À semelhança do que aconteceu na requalificação da rua D. João I, a obra da rua de Vila Verde arrancou sem projeto para instalação de gás. Foi a mobilização dos moradores e as diligências do presidente da Junta que inverteram a situação. “Querem fazer disto uma rua para os turistas e não para os moradores, por isso, coisas como o gás não são importantes”, queixa-se Vítor Martins.
“Na verdade, isto de requalificação não tem nada, a rua está a ficar ondulada, toda cheia de lombas. Isto não era assim”, comenta Cátia Martins, enquanto olha para a rampa. De facto, a rua em vez de ser o plano inclinado perfeito que estamos habituados a ver nas artérias com pendente, é uma sucessão de lombas. “A preocupação deles foi nivelar a rua com a entrada de cada casa e deu nisto. Ainda por cima, não estou certo que, quando chegar o inverno, a água que vem pela rua abaixo não vai entrar nas casas. As portas tinham um degrau não era por acaso”, afirma Vítor Martins.
“Esta obra foi feita à pressa para encaixar no calendário eleitoral”, comenta Rui Porfírio. Para o presidente da União de Juntas do centro da cidade parece óbvio que “depois virão os aditamentos a esta obra, porque ela não está bem feita”. Vítor Martins afina pelo mesmo diapasão e aponta para uma caixa de contadores de água que foi deixada abaixo do nível do passeio. “Olhe para isto! Esta obra foi feita apenas para calar as pessoas que andavam a reclamar”.
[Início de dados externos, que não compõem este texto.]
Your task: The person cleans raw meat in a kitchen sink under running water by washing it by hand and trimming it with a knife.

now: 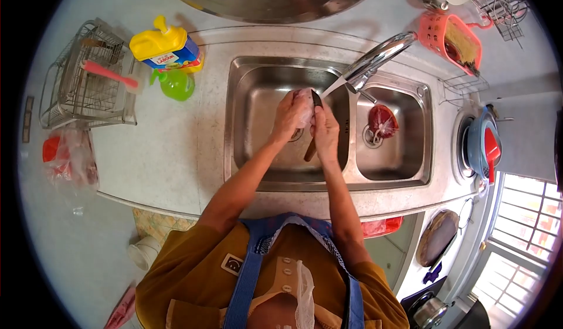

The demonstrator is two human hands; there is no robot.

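The left hand is closed around a pale pink, glossy soft-looking piece, and the right hand grips a slim tool with a brown handle and dark far end, probably a knife. Both are over the right part of the large steel left basin, just near of the curved chrome tap. Good handling here calls for a firm hold on the slippery-looking piece, left fingers clear of the dark end, and short, controlled strokes. The tool's long axis runs near to far: handle butt near, dark end far.
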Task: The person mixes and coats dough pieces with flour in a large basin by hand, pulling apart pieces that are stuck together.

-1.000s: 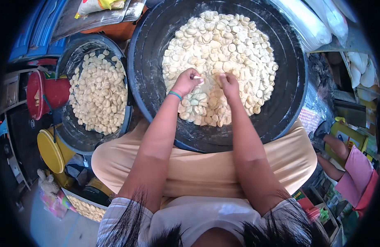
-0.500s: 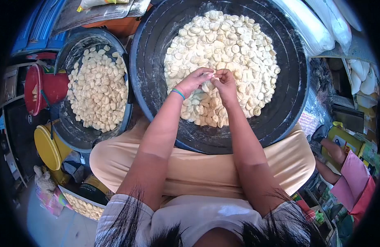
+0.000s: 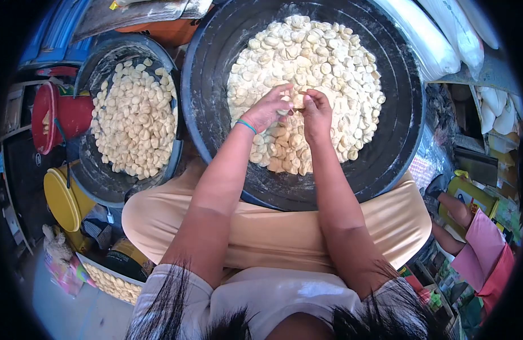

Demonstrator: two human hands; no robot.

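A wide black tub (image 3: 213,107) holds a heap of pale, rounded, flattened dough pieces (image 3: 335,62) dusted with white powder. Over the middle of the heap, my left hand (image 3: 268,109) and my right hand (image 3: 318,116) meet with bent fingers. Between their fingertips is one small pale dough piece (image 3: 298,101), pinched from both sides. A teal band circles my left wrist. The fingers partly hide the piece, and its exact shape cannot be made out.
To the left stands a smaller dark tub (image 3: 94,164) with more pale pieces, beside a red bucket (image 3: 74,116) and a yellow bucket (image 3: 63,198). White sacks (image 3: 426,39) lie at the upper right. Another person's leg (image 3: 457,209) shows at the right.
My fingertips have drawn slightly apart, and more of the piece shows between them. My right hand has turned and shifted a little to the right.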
Depois de, no mês passado, um incêndio ter deixado 12 pessoas desalojadas, sem que os bombeiros pudessem entrar na rua, o acesso para as viaturas de emergência é a principal reivindicação dos moradores. A Câmara sustenta que “as obras realizadas, que são obras de melhoramento, consideram (porque melhoram) também a acessibilidade a veículos de emergência num contexto de urbano que importa preservar”.
Os moradores asseguram que sem mexer no muro para alargar a via, ou fazer um novo acesso pelo terreno devoluto, não há solução possível “e qualquer dia acontece uma tragédia”.